On April 10th, 2012 a new version of Sandboxie was released, and on April 16th so too was a new version of the Buster Sandbox Analyzer which uses Sandboxie at its core. Voila! Instant toolsmith fodder.
It’s been a few months since we’ve covered a malware analysis-specific tool so the timing was excellent.
Buster Sandbox Analyzer is intended for use in analysis of process behavior and system changes (file system, registry, ports) during runtime for evaluation as suspicious. You’ll find it listed among the Sandbox Tools for Malware Analysis on one of my favorite Internet resources, Grand Stream Dreams.
As always, I pinged the developer and Pedro Lopez (pseudonym) provided me with a number of insightful details.
He releases new versions of Buster Sandbox Analyzer on a fairly regular basis, version 1.59 is current as I write this.

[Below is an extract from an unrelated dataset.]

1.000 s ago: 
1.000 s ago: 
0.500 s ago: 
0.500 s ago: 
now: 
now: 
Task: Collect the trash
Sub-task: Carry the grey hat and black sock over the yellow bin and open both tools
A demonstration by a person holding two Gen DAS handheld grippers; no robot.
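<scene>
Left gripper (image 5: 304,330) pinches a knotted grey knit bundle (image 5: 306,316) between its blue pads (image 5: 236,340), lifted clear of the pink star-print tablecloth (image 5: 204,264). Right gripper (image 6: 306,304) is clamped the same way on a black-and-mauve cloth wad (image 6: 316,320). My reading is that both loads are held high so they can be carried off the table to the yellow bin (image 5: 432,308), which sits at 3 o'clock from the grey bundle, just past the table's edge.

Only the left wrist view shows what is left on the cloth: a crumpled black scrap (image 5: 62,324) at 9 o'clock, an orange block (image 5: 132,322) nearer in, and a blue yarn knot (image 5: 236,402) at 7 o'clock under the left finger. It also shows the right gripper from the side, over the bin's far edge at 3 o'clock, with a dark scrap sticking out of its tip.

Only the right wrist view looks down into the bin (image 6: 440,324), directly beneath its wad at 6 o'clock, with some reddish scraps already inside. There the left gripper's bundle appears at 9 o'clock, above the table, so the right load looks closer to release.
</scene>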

There’s an update mechanism built right into BSA; just click Updates then Check for Updates. Pedro has recently improved static analysis and he’s always trying to improve dynamic analysis as he considers it the most important aspect of the tool.
For future releases the TO-DO list is short given over two years of constant development.
The following features are planned for:
• A feature to analyze URLs in automatic mode.
• Utilizing the information stored in the SQL database, a feature to generate statistics including used compressors, detected samples, and others.